Al poco rato el abuelo comenzó a repetirse y a retener la mitad de las palabras antes de haberlas pronunciado, como una prueba inconsciente de que ya todo estaba dicho.
Lo dejó allí sentado, casi cubierto por las penumbras, hablando y gesticulando hacia la nada. Cuando llegó a la calle volvió a tener la misma sensación molesta que cuando se dirigió hacia el cuarto. No le hizo falta entrar en ningún edificio para tener la certeza de que tras las fachadas no encontraría los respectivos interiores y de que aquel decorado era simplemente una imitación de la vida.
Necesitaba pensar, aclarar la imperante confusión que el resurgir de los sentimientos le provocaba. En vez de dirigirse a la playa, vagó durante un rato y, finalmente, se encaminó hacia las escaleras de acceso de una vieja plaza que no solía frecuentar por su ubicación periférica. Se trataba de una extensión casi vacía, con apenas una hilera de bancos de madera y fierro que miraban hacia el único lado que no estaba cubierto por las anchas paredes de piedra que le conferían al entorno el aspecto de una fortaleza. Sentado en uno de los bancos, miró hacia las aguas turquesas sin prestarles verdadera atención. Sintió un viento helado que llegó en rachas desde el horizonte y que, esta vez sí, hizo que la mar se meciera y rechinara. Jamás había tenido tanto frío, ni tanta congoja. Con los años había aprendido a insensibilizarse ante sus semejantes, pero ahora, mientras notaba como las ráfagas cortantes se introducían bajo su ropa, recordó la única época en la que realmente había sido feliz y supo que quería a aquel viejo chiflado que conducía la barcaza. Acurrucado como un polluelo, introdujo la mano en el bolsillo y sacó un puñado de billetes muy arrugados y la moneda que había robado al conductor del furgón. Comprendió que si hubiera sido ésta lo que le hubiera enseñado y no la navaja, aquel tipo pelirrojo hubiera reaccionado a sus estímulos. Arrojó los billetes alrededor y pronto fueron esparcidos por el viento a lo largo de toda la plaza. Tanteó por el contrario la moneda, primero con una mano, luego con la otra, dándose perfecta cuenta de que era justo el precio de un pasaje. Se levantó y cojeó hasta la baranda donde en su infancia se agolpaban los pescadores. Intentó vislumbrar la otra orilla. No lo consiguió. Sabía que allí encontraría algo totalmente distinto a todo lo que había conocido. Quería pasar al otro lado, pero la mirada de cansancio y el gesto de hastío del viejo barquero no lo abandonaban.

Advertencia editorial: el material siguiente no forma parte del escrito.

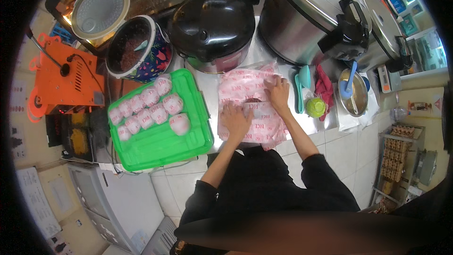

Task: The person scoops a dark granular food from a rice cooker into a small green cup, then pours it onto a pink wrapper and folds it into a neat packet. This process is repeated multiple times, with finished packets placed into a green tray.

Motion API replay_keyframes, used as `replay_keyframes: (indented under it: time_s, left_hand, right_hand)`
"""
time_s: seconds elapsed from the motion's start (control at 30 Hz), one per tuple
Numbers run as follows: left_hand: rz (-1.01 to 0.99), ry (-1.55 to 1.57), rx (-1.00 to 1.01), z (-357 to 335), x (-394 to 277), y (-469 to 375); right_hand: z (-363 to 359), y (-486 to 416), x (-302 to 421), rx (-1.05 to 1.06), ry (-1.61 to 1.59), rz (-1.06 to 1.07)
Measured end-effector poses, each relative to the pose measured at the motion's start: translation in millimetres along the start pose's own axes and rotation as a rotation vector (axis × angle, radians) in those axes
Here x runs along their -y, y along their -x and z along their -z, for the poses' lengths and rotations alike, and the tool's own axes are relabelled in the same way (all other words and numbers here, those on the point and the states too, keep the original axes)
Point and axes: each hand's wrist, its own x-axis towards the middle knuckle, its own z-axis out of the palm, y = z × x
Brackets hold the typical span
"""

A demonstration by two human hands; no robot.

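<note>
A stack of pink-printed wrapping paper (237,81) lies on the steel counter before me. Its near part is folded upward, and a small patch of dark cooked rice (253,100) shows at the fold's edge. My left hand (235,120) rests palm down on the left of the paper, fingers apart. On the right, my right hand (278,94) touches the paper with bent fingers; whether it pinches a sheet is not clear. To the left, a green plastic tray (159,152) bears several round paper-wrapped rice portions (145,118) in two rows.
Behind stand an open floral rice cooker (152,56) with dark rice, a closed black rice cooker (212,28) and a large steel cooker (297,17). Right of the paper lie turquoise scoops (300,88), a red cloth (324,88), a green wrapped ball (315,107) and a metal pot (359,101).
</note>
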Motion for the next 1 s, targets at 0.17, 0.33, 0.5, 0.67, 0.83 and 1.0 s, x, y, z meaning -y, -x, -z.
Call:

Tanteó la moneda nuevamente, como si esto lo ayudara a tomar una resolución.
*
Había llegado hasta allí siguiendo el cauce sinuoso de las aguas del olvido, ésas que, en ocasiones, los mortales anhelan y lo difuntos repudian pero beben. Ahora, de pie sobre la barca, aguardaba la llegada del anciano que lo había criado. De cuando en cuando, oteaba el horizonte insondable donde se perdían los límites del Aqueronte.
Cuando finalmente el viejo embarcó con dificultad, Caronte se limitó a extender la mano con la palma boca arriba como reclamo del coste del pasaje. Aceptó la moneda que se le ofrecía sin apenas mirarla. Antes de partir lanzó un último vistazo hacia la orilla, donde las almas ya se alejaban con su instintivo errar en dirección a los márgenes del Cocito. Aún no se había familiarizado con los aparejos, pero comenzaba a afianzarse en su puesto.
Empujó la barca con fuerza y comenzó la travesía.